# Heatmat and Tinfoil



## Mik3F (Feb 6, 2010)

Can I sit a heatmat on top of some kitchen foil to help to reflect the heat back into a rub.

I assume its safe to do this.

If not what other options are avaialble to me?


----------



## leecb0 (Apr 14, 2009)

Heat mats as well as getting warm radiate infra red heat.

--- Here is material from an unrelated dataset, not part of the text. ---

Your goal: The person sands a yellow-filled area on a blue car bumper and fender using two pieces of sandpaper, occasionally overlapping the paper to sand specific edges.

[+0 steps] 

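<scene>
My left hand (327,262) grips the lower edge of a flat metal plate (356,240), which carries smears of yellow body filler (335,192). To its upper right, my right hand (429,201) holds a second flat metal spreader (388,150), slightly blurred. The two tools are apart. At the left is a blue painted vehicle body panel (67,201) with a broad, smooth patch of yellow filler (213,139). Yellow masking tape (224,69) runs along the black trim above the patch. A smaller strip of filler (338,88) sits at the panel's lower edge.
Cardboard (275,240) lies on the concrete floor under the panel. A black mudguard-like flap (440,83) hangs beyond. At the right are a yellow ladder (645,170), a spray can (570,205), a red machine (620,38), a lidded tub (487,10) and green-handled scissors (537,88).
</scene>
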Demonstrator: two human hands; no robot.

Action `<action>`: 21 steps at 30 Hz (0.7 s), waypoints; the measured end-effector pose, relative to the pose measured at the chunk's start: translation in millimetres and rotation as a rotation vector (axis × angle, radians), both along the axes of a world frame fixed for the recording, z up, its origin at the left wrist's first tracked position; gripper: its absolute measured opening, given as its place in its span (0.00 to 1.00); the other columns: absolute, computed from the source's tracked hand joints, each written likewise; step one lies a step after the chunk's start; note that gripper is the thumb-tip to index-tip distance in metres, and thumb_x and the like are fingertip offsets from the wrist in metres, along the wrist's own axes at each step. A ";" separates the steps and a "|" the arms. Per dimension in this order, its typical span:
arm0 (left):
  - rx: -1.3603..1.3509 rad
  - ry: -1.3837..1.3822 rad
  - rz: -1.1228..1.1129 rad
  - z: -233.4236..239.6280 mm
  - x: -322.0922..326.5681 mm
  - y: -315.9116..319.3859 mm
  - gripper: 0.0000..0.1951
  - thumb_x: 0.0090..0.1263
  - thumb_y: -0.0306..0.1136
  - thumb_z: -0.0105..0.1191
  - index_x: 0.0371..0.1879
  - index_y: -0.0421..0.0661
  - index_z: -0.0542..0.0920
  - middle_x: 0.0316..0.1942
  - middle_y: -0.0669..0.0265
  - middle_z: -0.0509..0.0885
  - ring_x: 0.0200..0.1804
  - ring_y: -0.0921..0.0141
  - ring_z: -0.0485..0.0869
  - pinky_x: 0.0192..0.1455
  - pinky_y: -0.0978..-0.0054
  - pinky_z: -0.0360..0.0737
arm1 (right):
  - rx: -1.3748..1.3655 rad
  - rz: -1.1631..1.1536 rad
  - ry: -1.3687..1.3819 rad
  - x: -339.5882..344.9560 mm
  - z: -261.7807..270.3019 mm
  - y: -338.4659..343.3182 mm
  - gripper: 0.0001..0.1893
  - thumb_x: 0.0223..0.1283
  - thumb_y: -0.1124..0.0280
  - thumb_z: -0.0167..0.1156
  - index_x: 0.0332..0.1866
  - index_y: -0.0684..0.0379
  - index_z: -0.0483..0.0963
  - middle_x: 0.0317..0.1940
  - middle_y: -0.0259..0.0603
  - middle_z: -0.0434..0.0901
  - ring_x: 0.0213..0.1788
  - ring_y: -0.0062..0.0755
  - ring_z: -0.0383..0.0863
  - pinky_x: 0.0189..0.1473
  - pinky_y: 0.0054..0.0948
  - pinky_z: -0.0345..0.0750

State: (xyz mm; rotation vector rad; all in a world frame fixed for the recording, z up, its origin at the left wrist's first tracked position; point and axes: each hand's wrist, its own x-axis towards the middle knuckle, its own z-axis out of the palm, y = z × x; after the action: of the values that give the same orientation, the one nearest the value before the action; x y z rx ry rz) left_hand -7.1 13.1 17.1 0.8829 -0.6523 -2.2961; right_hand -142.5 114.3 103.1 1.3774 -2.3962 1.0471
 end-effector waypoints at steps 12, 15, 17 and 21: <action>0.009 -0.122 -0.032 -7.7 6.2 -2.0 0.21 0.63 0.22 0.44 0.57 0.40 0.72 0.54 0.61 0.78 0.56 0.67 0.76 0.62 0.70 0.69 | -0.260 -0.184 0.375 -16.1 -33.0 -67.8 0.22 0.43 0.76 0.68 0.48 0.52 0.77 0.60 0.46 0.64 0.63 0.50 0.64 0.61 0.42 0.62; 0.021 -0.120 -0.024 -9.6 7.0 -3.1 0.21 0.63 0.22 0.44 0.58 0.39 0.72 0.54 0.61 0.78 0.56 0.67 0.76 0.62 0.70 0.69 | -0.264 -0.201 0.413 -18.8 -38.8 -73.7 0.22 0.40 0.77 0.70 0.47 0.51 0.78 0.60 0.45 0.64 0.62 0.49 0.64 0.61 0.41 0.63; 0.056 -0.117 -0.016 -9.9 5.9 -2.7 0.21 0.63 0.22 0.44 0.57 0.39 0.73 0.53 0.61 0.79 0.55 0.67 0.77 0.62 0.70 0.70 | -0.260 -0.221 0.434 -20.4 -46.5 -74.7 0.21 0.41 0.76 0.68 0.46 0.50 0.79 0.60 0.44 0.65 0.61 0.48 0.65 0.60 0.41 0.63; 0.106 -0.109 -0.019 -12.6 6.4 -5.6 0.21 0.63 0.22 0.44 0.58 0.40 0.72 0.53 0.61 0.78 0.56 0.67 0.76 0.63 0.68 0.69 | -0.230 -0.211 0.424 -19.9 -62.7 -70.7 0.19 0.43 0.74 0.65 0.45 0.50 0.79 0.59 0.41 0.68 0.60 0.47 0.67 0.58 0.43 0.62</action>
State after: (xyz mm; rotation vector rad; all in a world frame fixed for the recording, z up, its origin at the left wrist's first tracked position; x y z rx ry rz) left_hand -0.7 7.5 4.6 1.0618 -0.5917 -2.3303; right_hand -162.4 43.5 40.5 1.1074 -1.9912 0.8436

Most people think that all a heatmat does is warm what ever it touches, this is wrong. the infra red waves that emit from a heatmat will penetrate your RUB and heat internal objects such as substrates furnishings etc, it will also penetrate the skin of the anamal giving warmth to it, but only have a small influence on the air tempreture, the air will be warmed by the furnishings that have warmed by the infra red waves and then radiating that warmth
Heat mats are best used under tubs with a small air gap, but with glass vivaria you can use underneath or on the side of the vivarium but with a wooden vivarium the wood will thermaly block any infra red waves and will basically warm the bottom of the vivarium through heat transfer. heatmats should be used inside a wooden enclosure and can be used on the floor under a thin layer of substrate or on the wall or even the top of a vivarium.


----------



## DragonFish66 (Sep 13, 2009)

i put ceramic tiles on top of the mat and find it takes longer to cool down so saving electric


----------



## snickers (Aug 15, 2007)

> Heat mats as well as getting warm radiate infra red heat

Using a layer of tin foil should reflect some of the infra-red heat back into the viv. I use tinfoil, then some polystyrene then lay the heat mat on that. Or use the car windscreen shields that are supposed to stop your car baking in summer.


----------